Tonight: splendid. Tonight, no runs. Tonight, one walk, and seven whiffs. Tonight, Cahill recorded a game score of 75, which is his highest since April 17th. It's his first north of 55 since the end of July. Tonight, Trevor Cahill got to finish a frustrating season on a positive note, which means at least somebody got something out of this contest.
The desire is to recap the shit out of this game. That's always the desire, even if it seldom works out that way, but the desire surges in intensity over the season's final few days. I mean, this is it, right? I should give it everything that I have left, shouldn't I? I've referred before to the final stretch of a competitive run, when a good runner will sprint to the finish on whatever fumes remain in his tank, and this isn't too dissimilar a situation.

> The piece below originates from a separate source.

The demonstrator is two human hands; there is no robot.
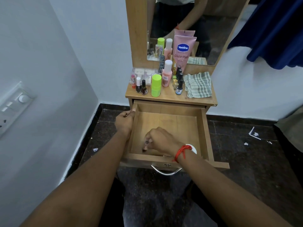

But then: why? I always come back to the question of why. What's the use? Unlike a runner in a race, I'm not done running when the M's are done playing. And more importantly, why kill myself covering an afterthought? I can see the traffic numbers here. I can get an idea of the traffic numbers elsewhere. And I have a pretty good understanding of what goes on inside my own head. These games are pointless, and there's less reason to go nuts now than at any other point in the year. Recapping the shit out of these games would only prove a point to me, and that point would be that sometimes I make bad use of my time.
These were the thoughts on my mind around the fifth or sixth inning. Come the ninth inning, I ate dinner and watched something else. Once that was over, I walked to the room where I do most of my writing, I sat down to write, and I thought, "now what?"
Now this, I guess, whatever this is. I quite literally don't know what to say. I could talk more about the game, but who cares about the game? We've seen this game. It is a stupid game. And from this game we learned nothing. I could talk about something else, something more meaningful, but what's more meaningful? That the season's almost over? I tried to tell people last night to savor thebaseball they had left, but then the Mariners went and did this.
It is an awkward position when the season is over, but just not quite over. We've all been looking forward to tomorrow. We've all been wishing the season would hurry up and get to the point where we can be sad that the season is finished. You will be less sad than you think, and then, in time, much much more.